In essence, if this bill becomes law it would allow any organ of state, from the largest government department down to the smallest municipality, to classify any document as secret and set out harsh penalties of up to 25 years in jail for whistleblowers.
Raath quotes Siyabonga Cwele, the Security Minister, as declaring last week that South Africa had been under
an increased threat of espionage since 1994 when it adopted a non-racial democratic Constitution. He denounced opponents of the Bill as “proxies of foreign spies”.
The South African weekly Mail and Guardian, thorn in the side of the current government and the apartheid regime alike, is running a fascinating column on what it calls the “story killer”, cataloguing the “hypothetical body count” of the stories that would never have seen the light of day if the law had been in force at the time. But even this courageous newspaper had to redact significant sections of a recent report said to detail fresh evidence of corruption in an arms deal allegedly involving President Zuma’s spokesman Mac Maharaj (pictured above). This was in response to threats made by Maharaj’s lawyer under the current gagging law, a provision under the national prosecuting process which makes it an offence to disclose certain information gathered in the course of an investigation, irrespective of public interest. The Protection of State Information Bill will make it even more difficult to publish such stories.
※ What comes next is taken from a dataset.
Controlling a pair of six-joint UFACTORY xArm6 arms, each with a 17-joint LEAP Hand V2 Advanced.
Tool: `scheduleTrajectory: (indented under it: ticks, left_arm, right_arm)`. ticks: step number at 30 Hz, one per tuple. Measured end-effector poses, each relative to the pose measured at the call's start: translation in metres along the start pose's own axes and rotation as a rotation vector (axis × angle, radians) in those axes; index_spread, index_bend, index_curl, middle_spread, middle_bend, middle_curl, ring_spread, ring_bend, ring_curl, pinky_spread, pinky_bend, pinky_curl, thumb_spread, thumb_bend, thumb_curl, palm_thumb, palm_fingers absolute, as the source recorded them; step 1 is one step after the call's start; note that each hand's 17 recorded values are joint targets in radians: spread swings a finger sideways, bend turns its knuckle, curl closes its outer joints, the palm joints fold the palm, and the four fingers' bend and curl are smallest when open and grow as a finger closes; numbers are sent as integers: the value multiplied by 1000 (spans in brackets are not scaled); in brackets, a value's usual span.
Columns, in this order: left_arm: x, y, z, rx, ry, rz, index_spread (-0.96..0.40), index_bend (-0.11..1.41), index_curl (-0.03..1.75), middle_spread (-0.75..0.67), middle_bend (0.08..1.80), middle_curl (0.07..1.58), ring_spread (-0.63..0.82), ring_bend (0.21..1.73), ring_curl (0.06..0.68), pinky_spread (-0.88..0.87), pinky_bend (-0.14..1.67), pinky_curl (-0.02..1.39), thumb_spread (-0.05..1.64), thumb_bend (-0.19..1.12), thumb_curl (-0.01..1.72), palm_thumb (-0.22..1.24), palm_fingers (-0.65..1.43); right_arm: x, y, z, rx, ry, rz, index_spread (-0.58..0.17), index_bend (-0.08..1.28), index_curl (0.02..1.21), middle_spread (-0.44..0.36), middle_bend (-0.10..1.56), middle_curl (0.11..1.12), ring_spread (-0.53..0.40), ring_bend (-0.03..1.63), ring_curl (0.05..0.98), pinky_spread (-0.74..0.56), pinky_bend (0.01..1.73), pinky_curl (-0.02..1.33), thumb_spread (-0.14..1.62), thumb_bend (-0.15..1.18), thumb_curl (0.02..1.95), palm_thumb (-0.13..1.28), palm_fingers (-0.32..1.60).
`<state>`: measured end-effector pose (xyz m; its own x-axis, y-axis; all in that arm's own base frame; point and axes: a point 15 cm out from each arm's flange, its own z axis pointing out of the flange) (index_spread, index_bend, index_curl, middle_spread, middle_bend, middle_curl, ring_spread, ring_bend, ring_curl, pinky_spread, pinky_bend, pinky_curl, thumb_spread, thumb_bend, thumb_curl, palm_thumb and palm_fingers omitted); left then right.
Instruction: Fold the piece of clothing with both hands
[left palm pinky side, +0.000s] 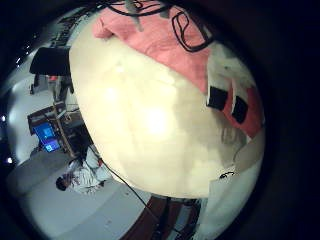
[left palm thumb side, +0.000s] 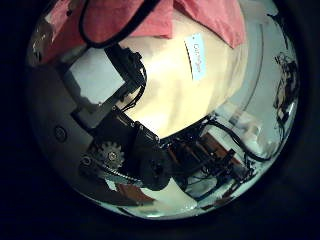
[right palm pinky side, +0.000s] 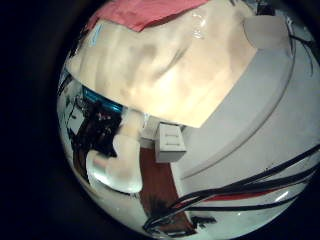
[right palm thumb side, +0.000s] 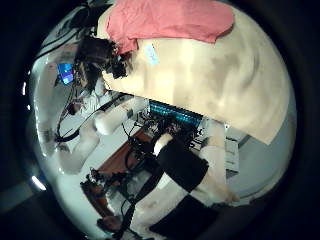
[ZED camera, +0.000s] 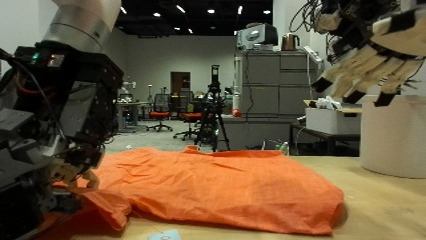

“I think what has happened this week gives you a very clear sense of what it’s going to be like under the Secrecy Law if it’s adopted without a public interest defence”, says Mail and Guardian editor Nic Dawes.
It’s going to force newspapers and even activists and other people who want to get information out to the public to hold back when they really should be exposing serious crimes, corruption, maladministration, hypocrisy and it really goes against every fibre of a journalistic being and the core value of the constitution to impose that kind of limitation
The Bill has to go through a few more hurdles; in South African parlance it will now go to National Council of Provinces and then back to the National Assembly before the president signs it and it gets gazetted. But the Mail reports that things don’t look good:
Sources within Parliament say that, despite protest from media and civil groups from around the country, the passing of the Bill is a foregone conclusion and that it may become law before the end of the year.
The nationwide protests and the vociferous objections to the bill in Parliament have therefore probably been to no avail. It is always open to those who oppose the Bill to take a challenge in the Constitutional Court, but as politician and former Minister Kadar Asmal pointed out before his death earlier this year, it is “unsatisfactory” to expect the Constitutional Court to do the work that Parliament should be doing.